§ Exercise details
Before you reproduce the entries that follow, strip out any image they contain and keep the rest exact.

+++ Source information

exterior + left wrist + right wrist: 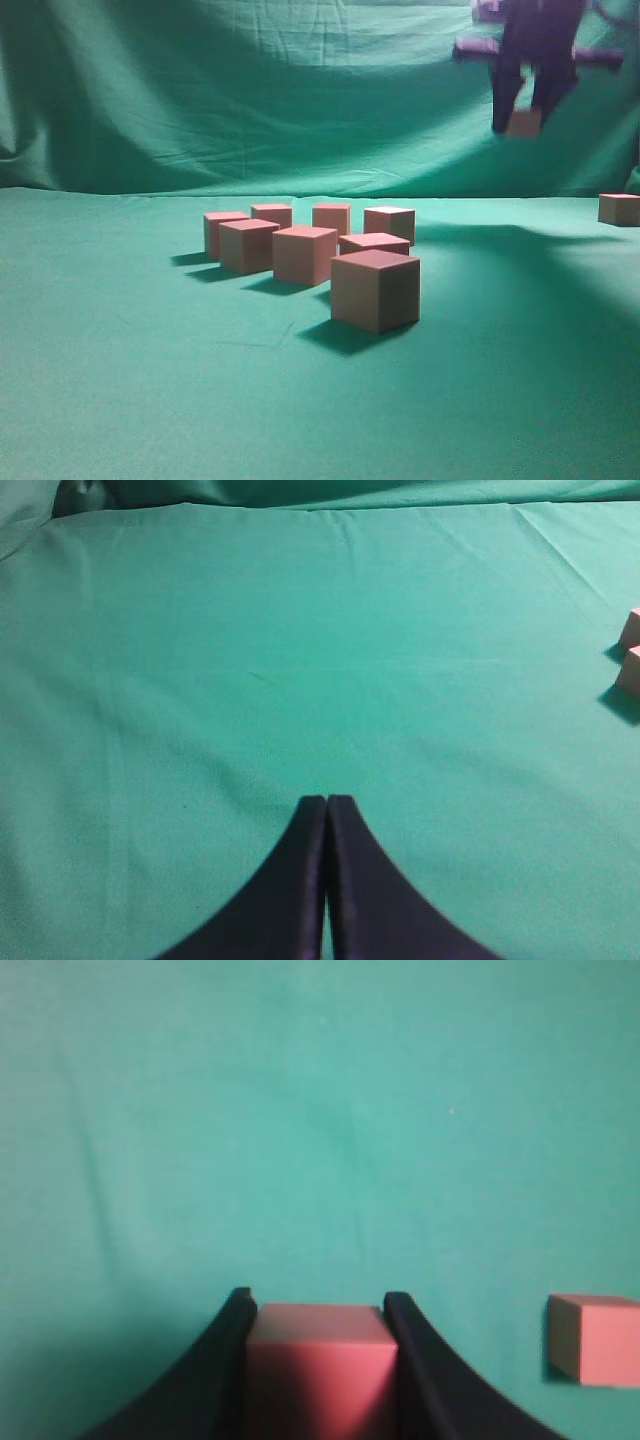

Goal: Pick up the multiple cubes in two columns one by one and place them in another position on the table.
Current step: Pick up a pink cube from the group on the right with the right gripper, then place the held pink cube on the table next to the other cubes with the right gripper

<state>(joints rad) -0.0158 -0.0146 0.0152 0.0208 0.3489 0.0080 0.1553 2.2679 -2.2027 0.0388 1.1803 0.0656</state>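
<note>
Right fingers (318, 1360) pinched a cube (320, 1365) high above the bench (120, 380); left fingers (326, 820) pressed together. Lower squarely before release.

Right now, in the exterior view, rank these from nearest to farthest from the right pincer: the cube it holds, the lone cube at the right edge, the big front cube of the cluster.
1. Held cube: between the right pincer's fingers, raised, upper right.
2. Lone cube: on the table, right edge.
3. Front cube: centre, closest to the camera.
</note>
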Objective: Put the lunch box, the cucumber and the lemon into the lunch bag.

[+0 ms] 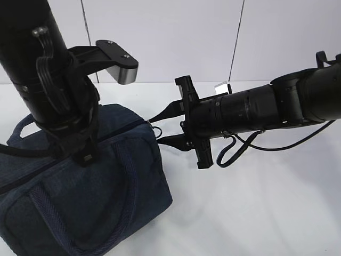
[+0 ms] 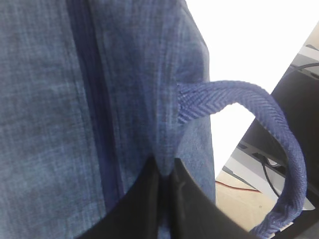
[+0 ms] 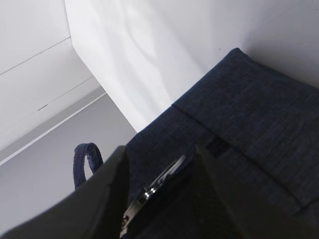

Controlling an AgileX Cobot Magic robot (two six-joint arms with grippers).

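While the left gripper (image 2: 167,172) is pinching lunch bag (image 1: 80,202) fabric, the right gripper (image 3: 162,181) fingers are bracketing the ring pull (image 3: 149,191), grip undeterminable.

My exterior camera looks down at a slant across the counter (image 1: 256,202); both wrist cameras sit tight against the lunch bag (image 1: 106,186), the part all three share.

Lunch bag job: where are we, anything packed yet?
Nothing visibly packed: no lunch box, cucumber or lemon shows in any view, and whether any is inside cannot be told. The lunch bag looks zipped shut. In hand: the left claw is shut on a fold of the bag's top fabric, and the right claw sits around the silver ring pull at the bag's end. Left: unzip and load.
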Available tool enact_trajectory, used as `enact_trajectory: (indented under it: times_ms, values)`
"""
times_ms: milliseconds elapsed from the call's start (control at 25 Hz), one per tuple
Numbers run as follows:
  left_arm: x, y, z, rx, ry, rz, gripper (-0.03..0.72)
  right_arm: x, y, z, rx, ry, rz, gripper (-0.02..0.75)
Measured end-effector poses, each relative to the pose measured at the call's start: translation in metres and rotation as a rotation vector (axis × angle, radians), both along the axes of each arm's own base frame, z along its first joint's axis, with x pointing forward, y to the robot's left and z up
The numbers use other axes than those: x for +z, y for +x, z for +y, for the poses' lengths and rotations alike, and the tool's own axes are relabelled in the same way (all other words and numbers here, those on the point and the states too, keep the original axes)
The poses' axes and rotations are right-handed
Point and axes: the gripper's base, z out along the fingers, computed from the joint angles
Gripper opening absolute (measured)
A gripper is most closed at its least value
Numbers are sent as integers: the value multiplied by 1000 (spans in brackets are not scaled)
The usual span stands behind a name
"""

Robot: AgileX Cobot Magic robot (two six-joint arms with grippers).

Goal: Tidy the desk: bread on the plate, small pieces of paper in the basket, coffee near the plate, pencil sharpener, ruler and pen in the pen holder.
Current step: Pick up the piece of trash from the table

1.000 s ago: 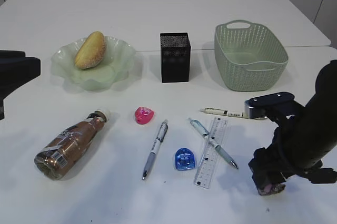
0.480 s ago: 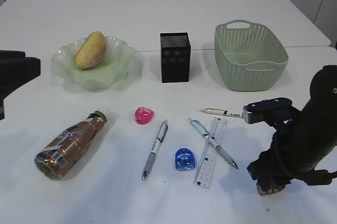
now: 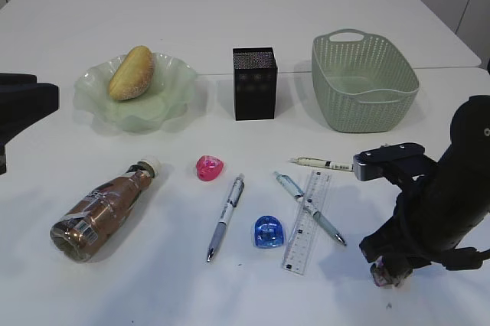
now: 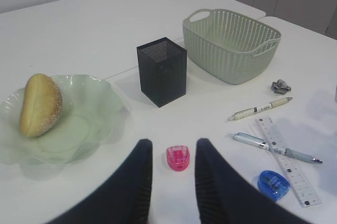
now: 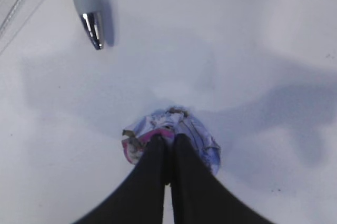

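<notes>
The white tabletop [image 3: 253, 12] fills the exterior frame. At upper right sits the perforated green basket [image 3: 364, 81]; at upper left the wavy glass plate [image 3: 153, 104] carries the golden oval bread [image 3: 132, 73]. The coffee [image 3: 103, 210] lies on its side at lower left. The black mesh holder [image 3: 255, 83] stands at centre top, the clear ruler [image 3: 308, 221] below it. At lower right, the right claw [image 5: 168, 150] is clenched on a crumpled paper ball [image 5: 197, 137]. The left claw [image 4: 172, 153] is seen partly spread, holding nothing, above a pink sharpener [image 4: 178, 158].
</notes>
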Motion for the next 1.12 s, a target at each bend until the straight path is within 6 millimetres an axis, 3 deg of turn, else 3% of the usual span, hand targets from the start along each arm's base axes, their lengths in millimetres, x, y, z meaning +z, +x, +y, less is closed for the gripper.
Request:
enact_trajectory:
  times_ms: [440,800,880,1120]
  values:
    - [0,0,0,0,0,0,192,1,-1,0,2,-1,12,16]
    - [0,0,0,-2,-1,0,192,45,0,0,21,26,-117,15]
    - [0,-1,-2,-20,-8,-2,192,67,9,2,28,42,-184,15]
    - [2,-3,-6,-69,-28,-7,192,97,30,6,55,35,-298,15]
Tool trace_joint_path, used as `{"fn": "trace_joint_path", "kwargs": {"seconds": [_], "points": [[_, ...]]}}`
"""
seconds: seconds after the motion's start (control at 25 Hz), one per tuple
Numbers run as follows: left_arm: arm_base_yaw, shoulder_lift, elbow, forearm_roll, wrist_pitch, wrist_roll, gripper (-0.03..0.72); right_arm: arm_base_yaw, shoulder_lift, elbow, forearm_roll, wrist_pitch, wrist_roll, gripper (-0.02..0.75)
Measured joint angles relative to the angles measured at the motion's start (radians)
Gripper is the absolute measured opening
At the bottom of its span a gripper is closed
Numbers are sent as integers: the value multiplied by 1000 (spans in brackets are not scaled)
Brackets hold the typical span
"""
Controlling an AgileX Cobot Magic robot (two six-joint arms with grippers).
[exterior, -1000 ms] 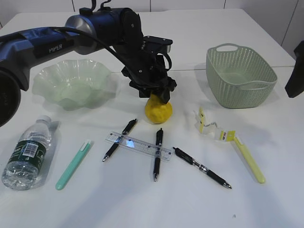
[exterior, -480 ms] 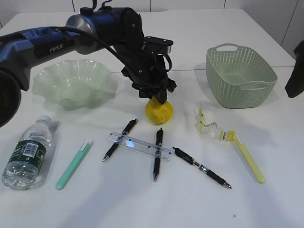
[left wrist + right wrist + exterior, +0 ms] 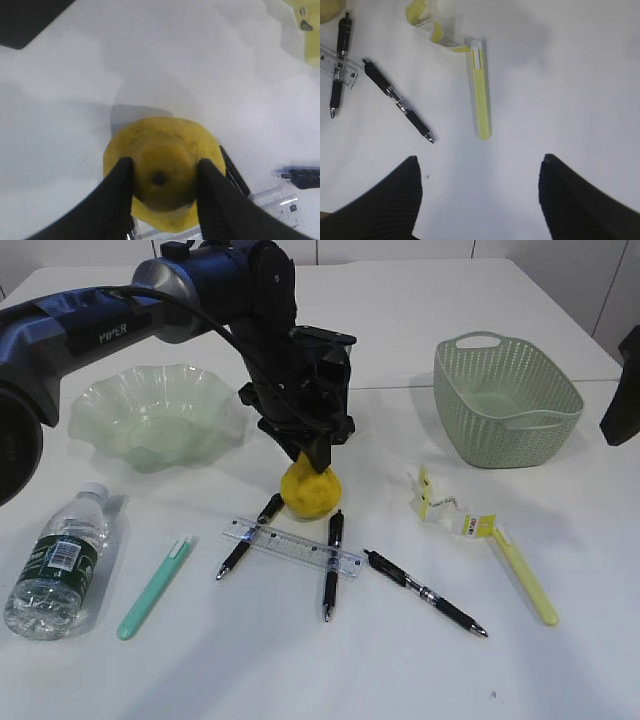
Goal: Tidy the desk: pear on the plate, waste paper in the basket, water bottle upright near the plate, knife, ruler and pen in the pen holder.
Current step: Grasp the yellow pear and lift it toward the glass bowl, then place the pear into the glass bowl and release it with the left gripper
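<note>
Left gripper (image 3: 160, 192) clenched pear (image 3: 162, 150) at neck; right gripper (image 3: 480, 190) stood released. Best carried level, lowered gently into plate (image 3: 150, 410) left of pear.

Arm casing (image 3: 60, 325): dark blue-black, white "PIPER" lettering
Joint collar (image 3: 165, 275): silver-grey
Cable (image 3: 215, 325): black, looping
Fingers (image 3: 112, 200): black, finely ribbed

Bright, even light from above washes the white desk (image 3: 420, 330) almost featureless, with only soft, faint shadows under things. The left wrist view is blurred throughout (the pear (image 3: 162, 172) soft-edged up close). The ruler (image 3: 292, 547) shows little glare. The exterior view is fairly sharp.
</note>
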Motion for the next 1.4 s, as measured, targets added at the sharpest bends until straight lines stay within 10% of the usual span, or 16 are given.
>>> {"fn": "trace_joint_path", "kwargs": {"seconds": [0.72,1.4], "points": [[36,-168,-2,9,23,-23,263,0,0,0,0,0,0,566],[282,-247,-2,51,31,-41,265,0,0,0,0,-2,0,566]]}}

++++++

§ Reply
exterior + left wrist + right wrist: 

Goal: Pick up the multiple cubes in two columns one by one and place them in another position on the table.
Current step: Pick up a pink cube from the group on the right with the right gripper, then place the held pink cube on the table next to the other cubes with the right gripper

<state>(joints rad) -0.0158 -0.0146 0.0152 0.0208 0.3489 0.0080 0.1553 2.2679 -2.2027 0.0388 1.1803 0.0656</state>
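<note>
Right fingers (318, 1360) pinched a cube (320, 1365) high above the bench (120, 380); left fingers (326, 820) pressed together. Lower squarely before release.

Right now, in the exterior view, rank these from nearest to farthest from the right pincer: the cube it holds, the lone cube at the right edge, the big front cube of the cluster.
1. Held cube: between the right pincer's fingers, raised, upper right.
2. Lone cube: on the table, right edge.
3. Front cube: centre, closest to the camera.
</note>
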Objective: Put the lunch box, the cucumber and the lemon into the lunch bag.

[+0 ms] 
[+0 ms] 
[+0 ms] 

Controlling an AgileX Cobot Magic robot (two six-joint arms with grippers).

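While the left gripper (image 2: 167,172) is pinching lunch bag (image 1: 80,202) fabric, the right gripper (image 3: 162,181) fingers are bracketing the ring pull (image 3: 149,191), grip undeterminable.

My exterior camera looks down at a slant across the counter (image 1: 256,202); both wrist cameras sit tight against the lunch bag (image 1: 106,186), the part all three share.

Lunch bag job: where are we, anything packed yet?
Nothing visibly packed: no lunch box, cucumber or lemon shows in any view, and whether any is inside cannot be told. The lunch bag looks zipped shut. In hand: the left claw is shut on a fold of the bag's top fabric, and the right claw sits around the silver ring pull at the bag's end. Left: unzip and load.
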Available tool enact_trajectory, used as `enact_trajectory: (indented under it: times_ms, values)`
"""
times_ms: milliseconds elapsed from the call's start (control at 25 Hz), one per tuple
Numbers run as follows:
  left_arm: x, y, z, rx, ry, rz, gripper (-0.03..0.72)
  right_arm: x, y, z, rx, ry, rz, gripper (-0.02..0.75)
Measured end-effector poses, each relative to the pose measured at the call's start: translation in metres and rotation as a rotation vector (axis × angle, radians), both along the axes of each arm's own base frame, z along its first joint's axis, with x pointing forward, y to the robot's left and z up
The numbers use other axes than those: x for +z, y for +x, z for +y, for the poses' lengths and rotations alike, and the tool's own axes are relabelled in the same way (all other words and numbers here, those on the point and the states too, keep the original axes)
The poses' axes and rotations are right-handed
Point and axes: the gripper's base, z out along the fingers, computed from the joint angles
Gripper opening absolute (measured)
A gripper is most closed at its least value
Numbers are sent as integers: the value multiplied by 1000 (spans in brackets are not scaled)
The usual span stands behind a name
"""

Robot: AgileX Cobot Magic robot (two six-joint arms with grippers).

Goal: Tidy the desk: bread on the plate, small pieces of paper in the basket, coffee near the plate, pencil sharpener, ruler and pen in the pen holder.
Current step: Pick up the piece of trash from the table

1.000 s ago: 
0.480 s ago: 
now: 
now: 
now: 

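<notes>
The white tabletop [image 3: 253, 12] fills the exterior frame. At upper right sits the perforated green basket [image 3: 364, 81]; at upper left the wavy glass plate [image 3: 153, 104] carries the golden oval bread [image 3: 132, 73]. The coffee [image 3: 103, 210] lies on its side at lower left. The black mesh holder [image 3: 255, 83] stands at centre top, the clear ruler [image 3: 308, 221] below it. At lower right, the right claw [image 5: 168, 150] is clenched on a crumpled paper ball [image 5: 197, 137]. The left claw [image 4: 172, 153] is seen partly spread, holding nothing, above a pink sharpener [image 4: 178, 158].
</notes>
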Motion for the next 1.12 s, a target at each bend until the straight path is within 6 millimetres an axis, 3 deg of turn, else 3% of the usual span, hand targets from the start along each arm's base axes, their lengths in millimetres, x, y, z meaning +z, +x, +y, less is closed for the gripper.
Request:
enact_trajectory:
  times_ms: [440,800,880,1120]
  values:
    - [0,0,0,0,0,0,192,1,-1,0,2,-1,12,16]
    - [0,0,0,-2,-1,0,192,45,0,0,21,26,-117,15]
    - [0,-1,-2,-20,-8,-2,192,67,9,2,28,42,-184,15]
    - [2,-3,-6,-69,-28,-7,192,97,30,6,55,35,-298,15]
Tool trace_joint_path, used as `{"fn": "trace_joint_path", "kwargs": {"seconds": [_], "points": [[_, ...]]}}`
"""
seconds: seconds after the motion's start (control at 25 Hz), one per tuple
Numbers run as follows: left_arm: arm_base_yaw, shoulder_lift, elbow, forearm_roll, wrist_pitch, wrist_roll, gripper (-0.03..0.72); right_arm: arm_base_yaw, shoulder_lift, elbow, forearm_roll, wrist_pitch, wrist_roll, gripper (-0.02..0.75)
Measured joint angles relative to the angles measured at the motion's start (radians)
Gripper is the absolute measured opening
At the bottom of its span a gripper is closed
Numbers are sent as integers: the value multiplied by 1000 (spans in brackets are not scaled)
Brackets hold the typical span
"""
Controlling an AgileX Cobot Magic robot (two six-joint arms with grippers).
[exterior, -1000 ms] 
[exterior, -480 ms] 
[left wrist + right wrist + exterior, +0 ms] 
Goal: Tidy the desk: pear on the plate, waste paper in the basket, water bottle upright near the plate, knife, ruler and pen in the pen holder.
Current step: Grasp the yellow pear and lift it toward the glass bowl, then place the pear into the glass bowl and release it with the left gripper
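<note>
Left gripper (image 3: 160, 192) clenched pear (image 3: 162, 150) at neck; right gripper (image 3: 480, 190) stood released. Best carried level, lowered gently into plate (image 3: 150, 410) left of pear.

Arm casing (image 3: 60, 325): dark blue-black, white "PIPER" lettering
Joint collar (image 3: 165, 275): silver-grey
Cable (image 3: 215, 325): black, looping
Fingers (image 3: 112, 200): black, finely ribbed

Bright, even light from above washes the white desk (image 3: 420, 330) almost featureless, with only soft, faint shadows under things. The left wrist view is blurred throughout (the pear (image 3: 162, 172) soft-edged up close). The ruler (image 3: 292, 547) shows little glare. The exterior view is fairly sharp.
</note>
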Motion for the next 1.4 s, as measured, targets added at the sharpest bends until straight lines stay within 10% of the usual span, or 16 are given.
>>> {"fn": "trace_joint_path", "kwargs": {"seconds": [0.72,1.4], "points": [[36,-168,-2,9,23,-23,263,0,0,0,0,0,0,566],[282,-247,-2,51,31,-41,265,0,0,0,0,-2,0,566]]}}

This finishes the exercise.